E7232, No. 4 Flying School, Freiston, United Kingdom, 1918

This Camel was manufactured by Ruston Proctor & Co Ltd. In September 1918 and was posted to No. 4 Flying School in Freiston, where it got colorful painting of white and red colors. The upper side of the top wing obtained the motif of the rays of rising sun, while upper side of bottom wing got simple stripes of white and red color. The name Dimps was painted on the left side only probably. The site of the RNAS Freiston Shores was established in 1917 and served as a satellite base for air-weapon training for nearby RNAS Cranwell. Originally it was nothing more than a field on area of about 80 acres and was originally used for final two weeks of training of officers on the advanced flying course at RNAS Cranwell. However, its role was soon extended, and the airfield was expanded and hangars, accommodation blocks and a control tower were built. The airfield was originally known as the RNAS Gunnery School or Armament Training School and then became the School of Aerial Fighting and Bomb Dropping when the RNAS became amalgamated into the newly formed RAF in 1918. The name of the school than changed again to the No. 4 School of Aerial Fighting and Gunnery and was redesignated again as No. 4 Fighting School. The base was disbanded in March 1920.    

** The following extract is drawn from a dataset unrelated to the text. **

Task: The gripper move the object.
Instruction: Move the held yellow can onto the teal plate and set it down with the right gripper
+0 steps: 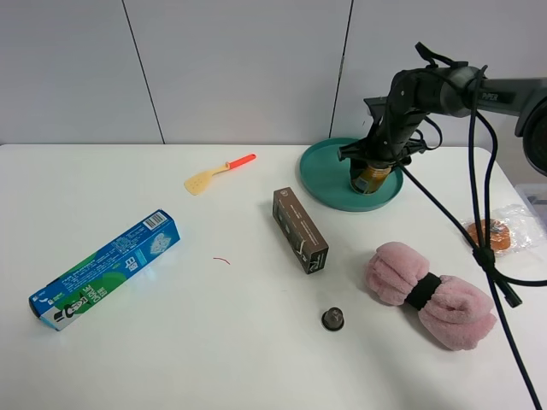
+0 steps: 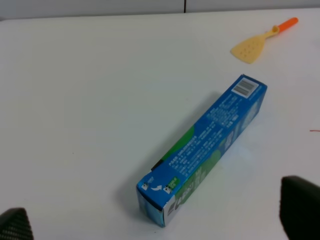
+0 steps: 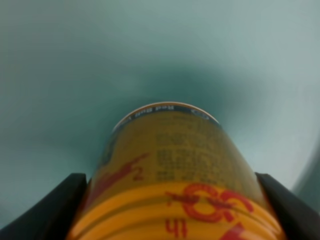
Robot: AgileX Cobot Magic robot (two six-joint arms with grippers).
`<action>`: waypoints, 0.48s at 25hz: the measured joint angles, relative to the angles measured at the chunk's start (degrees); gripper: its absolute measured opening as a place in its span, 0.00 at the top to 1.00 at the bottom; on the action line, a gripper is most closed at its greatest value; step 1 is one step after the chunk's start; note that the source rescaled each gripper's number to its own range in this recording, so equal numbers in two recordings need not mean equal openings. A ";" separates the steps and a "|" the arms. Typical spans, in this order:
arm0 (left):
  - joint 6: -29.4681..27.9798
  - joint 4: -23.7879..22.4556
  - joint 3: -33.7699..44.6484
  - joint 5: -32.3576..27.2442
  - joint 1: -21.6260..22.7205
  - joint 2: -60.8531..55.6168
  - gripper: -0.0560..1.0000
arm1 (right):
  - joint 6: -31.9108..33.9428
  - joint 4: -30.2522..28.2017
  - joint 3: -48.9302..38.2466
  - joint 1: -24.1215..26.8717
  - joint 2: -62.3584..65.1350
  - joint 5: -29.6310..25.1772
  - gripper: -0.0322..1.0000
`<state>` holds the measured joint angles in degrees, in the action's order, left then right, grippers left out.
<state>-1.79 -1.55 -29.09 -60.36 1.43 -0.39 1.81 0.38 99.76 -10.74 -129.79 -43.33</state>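
The golden-orange can [image 1: 373, 178] stands in the teal plate [image 1: 320, 175] at the back right of the table. My right gripper [image 1: 376, 165] is down over it, with a black finger against each side of the can. In the right wrist view the can [image 3: 170, 165] fills the space between the two fingers [image 3: 55, 210], with the teal plate [image 3: 75, 75] behind it. I cannot tell whether the can rests on the plate or hangs just above it. My left gripper [image 2: 157, 217] is open and empty above the blue box [image 2: 205, 150].
A blue toothpaste box [image 1: 107, 267] lies front left. A brown box [image 1: 299, 230] lies mid-table and a dark capsule [image 1: 332, 319] sits in front of it. A yellow spatula [image 1: 218, 173], a pink towel roll [image 1: 430, 293] and a wrapped snack [image 1: 494, 235] are also there. Black cables [image 1: 479, 213] hang on the right.
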 joint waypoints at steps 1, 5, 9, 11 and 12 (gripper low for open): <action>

D6402, Henry W. Woollett, No. 43 Sqn, Avesnes-le-Comte, France, April 1918

Henry Winslow Woollett was set to follow in the footsteps of his father, who was a doctor. Henry, medical student at the outbreak of WWI, was commissioned in the Linconshire Regiment in August 1914 and took part in the Suvla Bay landings in the Dardanelles. He was transferred to the RFC in 1916 and after training he joined No. 24 Squadron RFC in November. They were flying DH-2s in France, which were getting obsolete at the time. Woollett managed to shoot down one enemy flying this “bunch of wires”. After converting to DH-5s, he added for more. In August 1917 Woollett returned to England, became Flight Commander. Back to France in March 1918, he joined No. 43 Squadron with Camels. As a leader of the C Flight, he brought his score to 35 by early August. Of these victims 11 were balloons. His specialty in fighting these heavily defended targets, was the reason behind the adoption of irregular fields of very light color over the upper wing and rudder. This was to mimic the appearance of more colorful German aircraft. This additional camouflage lasted only for a couple of days before being ordered to be painted out. Some sources state white color of these fields, but on the existing photo they look somewhat darker and might be of very light blue as well. This is up to every modeler to choose.     


B5406, Lt. Sadhar H. Malik, No. 28 Squadron RFC, Droglant, France, October 1917 

Sadhar Hardit Malik became the first Indian to fly as a pilot with the RFC in the WWI. He travelled to England from Punjab at the age of 14 to attend preparation school and college studies at Balliol College. After his graduation in 1915 he applied to join the RFC but was denied. He then served with the French Red Cross in 1916 as an ambulance driver and still determined to fly he applied to join the Aéronautique Militaire in 1916. When his Oxfortd tutor Francis Urquhart learned about it, he considered it scandalous and wrote to head of the RFC General Henderson. The intercession paid off and Malik was accepted as an air cadet. On April 6, 1917, he received a temporary commission as a second Lieutenant in the RFC and was trained as a pilot. His first assignment was with No. 26 Sqn from July 13, 1917. As an observant Sikh, he wore a turban instead of a helmet, later covered by specially designed flying helmet. Malik was transferred to No. 28 Sqn in 1917 and managed to score his first victory on October 18. Just eight days later he scored another kill but was wounded in his right leg. He was set to get back to the action after convalescence, but he was diagnosed as having an allergy to the Sopwith Camel’s castor oil lubricant. Due to that he spent rest of the war flying Bristol F.2b Fighters and returned to India after the end of the hostilities to serve in the Indian Civil Service. He was very successful and held several trade and diplomatic posts, namely as Indian Ambassador to France. He died on October 31, 1985.